By Katherine Lightwood


Today I pulled out a cord from my heart,
To unleash my soul so that it can depart.
But didn't know that its roots were so deep,
Sitting still was I, making promises I couldn't keep.
A pain radiated from my heart and dashed into my soul,
It felt as if, I was pushed into a bed of burning coal.
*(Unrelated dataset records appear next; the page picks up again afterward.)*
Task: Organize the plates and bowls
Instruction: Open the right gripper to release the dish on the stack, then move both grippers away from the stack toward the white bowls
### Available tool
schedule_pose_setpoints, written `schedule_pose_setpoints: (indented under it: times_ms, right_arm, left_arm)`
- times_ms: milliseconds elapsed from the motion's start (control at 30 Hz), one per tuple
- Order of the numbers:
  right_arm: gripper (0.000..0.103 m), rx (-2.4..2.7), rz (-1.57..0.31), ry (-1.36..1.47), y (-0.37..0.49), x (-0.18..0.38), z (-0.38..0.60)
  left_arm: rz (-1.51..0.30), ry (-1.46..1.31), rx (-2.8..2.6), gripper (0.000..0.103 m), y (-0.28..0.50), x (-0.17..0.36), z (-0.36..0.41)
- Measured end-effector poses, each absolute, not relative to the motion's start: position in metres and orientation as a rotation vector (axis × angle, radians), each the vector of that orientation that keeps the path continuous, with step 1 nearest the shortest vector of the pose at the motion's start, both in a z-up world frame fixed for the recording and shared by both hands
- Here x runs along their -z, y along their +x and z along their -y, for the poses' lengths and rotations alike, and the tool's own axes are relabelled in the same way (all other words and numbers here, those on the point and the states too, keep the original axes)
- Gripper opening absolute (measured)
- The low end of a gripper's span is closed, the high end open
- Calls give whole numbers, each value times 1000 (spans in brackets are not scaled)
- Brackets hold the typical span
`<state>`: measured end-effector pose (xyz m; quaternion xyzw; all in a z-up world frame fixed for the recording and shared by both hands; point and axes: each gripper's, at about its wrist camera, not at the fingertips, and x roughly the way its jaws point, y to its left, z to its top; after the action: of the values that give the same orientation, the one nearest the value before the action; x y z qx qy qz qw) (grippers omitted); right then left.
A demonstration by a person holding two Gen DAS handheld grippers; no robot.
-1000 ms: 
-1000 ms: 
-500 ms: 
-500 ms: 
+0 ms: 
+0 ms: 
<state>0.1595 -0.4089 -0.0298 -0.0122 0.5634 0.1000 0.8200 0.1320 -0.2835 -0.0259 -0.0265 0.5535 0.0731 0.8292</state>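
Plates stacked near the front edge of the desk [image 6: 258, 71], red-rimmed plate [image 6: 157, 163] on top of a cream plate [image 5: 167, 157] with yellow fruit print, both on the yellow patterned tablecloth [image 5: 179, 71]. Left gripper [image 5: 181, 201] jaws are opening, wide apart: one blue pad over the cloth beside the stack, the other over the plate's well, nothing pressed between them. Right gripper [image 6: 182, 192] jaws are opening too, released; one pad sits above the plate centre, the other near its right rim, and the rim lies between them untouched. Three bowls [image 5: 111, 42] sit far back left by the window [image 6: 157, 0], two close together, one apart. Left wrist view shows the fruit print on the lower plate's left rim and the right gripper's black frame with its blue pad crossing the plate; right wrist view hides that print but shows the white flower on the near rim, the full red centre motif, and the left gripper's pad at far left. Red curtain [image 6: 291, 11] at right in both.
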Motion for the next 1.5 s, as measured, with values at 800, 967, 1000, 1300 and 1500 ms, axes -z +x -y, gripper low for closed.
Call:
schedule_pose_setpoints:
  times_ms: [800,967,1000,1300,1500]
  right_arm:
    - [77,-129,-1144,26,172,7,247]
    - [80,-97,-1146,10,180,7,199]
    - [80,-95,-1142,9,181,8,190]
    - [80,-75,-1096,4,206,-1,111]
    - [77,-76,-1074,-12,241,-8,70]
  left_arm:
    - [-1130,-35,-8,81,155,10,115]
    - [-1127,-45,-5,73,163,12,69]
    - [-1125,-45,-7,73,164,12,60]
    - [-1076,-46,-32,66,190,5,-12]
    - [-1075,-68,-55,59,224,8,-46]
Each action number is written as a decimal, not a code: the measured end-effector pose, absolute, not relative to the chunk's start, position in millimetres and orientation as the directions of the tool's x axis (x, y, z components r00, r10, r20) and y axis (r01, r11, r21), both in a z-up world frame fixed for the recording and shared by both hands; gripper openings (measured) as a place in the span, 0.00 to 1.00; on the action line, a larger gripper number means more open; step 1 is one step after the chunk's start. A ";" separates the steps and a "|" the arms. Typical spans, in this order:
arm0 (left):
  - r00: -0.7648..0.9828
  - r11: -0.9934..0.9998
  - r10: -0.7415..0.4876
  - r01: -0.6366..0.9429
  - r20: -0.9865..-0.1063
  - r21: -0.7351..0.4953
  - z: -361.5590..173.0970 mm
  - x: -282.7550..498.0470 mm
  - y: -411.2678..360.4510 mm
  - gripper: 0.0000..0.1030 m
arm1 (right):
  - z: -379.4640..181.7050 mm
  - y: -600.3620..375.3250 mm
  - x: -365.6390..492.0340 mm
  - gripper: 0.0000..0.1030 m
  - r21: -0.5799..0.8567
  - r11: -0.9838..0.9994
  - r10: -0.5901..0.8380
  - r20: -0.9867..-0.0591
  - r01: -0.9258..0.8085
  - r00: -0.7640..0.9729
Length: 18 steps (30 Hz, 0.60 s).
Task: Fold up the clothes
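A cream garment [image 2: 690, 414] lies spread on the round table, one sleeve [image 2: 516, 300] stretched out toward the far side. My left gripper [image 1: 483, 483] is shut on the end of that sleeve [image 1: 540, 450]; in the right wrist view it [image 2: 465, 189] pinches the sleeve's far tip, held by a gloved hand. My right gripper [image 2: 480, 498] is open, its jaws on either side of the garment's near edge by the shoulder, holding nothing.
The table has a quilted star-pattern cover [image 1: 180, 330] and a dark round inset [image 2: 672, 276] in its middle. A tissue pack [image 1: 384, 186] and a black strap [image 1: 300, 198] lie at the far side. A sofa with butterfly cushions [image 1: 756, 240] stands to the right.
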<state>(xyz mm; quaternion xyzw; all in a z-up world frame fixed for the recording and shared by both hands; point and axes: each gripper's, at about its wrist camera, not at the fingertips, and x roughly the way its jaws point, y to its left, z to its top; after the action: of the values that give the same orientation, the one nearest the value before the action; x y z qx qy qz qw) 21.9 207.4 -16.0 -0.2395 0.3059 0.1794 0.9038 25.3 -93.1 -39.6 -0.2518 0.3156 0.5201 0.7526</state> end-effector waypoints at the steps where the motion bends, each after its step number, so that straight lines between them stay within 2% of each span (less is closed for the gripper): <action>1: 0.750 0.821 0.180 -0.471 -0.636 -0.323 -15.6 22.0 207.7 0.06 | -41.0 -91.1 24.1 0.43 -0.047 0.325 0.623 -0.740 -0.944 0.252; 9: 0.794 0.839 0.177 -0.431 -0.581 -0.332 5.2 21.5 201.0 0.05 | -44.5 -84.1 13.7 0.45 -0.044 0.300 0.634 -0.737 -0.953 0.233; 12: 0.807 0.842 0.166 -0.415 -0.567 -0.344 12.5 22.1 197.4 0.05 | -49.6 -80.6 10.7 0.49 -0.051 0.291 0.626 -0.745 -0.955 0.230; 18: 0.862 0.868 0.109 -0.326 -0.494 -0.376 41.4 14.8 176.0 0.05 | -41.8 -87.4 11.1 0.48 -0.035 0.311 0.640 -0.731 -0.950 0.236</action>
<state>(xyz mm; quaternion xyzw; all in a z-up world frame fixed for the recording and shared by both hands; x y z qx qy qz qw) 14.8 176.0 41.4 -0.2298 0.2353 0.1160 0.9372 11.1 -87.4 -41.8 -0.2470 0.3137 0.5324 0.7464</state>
Now I know, the labyrinth of roots have grown deep inside me,
Slowly I am dying inside and that's all I can see.
I didn't know that a torn heart could beat again,
I simply kept thinking how a broken heart could break again.
A tornado of my thoughts has wreaked my mind,
But on the surface, I am calm, composed and kind.

Sometimes I wonder if I've held that for too long,
Or if I am pretending that I am strong.
But for how long, how far will I drag my broken self,
It will vanish or devour me as there's no me and myself.
So, is it a reality or just a simple imaginative fiction,
I've started to wonder if I am just a part of senseless distortion.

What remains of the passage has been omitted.